Where a line of the data holds the word "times", copy that line.

(Beginning of DATA SHOWN)

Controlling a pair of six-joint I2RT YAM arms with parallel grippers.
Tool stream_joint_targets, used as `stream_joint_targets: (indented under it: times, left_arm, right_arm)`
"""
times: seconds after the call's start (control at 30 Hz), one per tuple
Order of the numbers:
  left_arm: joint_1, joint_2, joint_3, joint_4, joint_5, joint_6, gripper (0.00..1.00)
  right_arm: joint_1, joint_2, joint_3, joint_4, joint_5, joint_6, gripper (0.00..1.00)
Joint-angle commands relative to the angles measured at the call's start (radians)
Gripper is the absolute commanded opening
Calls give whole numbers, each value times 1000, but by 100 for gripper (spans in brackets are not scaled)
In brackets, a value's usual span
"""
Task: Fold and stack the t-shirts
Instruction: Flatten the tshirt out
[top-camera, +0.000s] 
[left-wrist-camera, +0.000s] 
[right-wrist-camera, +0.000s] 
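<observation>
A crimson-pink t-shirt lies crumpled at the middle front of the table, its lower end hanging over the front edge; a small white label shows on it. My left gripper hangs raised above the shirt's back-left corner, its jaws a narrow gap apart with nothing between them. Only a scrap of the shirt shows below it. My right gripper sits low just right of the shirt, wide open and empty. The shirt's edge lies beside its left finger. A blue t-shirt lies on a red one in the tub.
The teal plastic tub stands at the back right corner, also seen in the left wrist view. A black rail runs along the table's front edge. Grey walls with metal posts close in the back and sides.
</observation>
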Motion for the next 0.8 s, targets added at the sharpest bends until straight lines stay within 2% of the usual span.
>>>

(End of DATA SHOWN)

### OUTPUT OF THE TASK
Tool stream_joint_targets, used as `stream_joint_targets: (indented under it: times, left_arm, right_arm)`
times: seconds after the call's start (control at 30 Hz), one per tuple
Calls give whole numbers, each value times 1000, but by 100 for gripper (spans in brackets are not scaled)

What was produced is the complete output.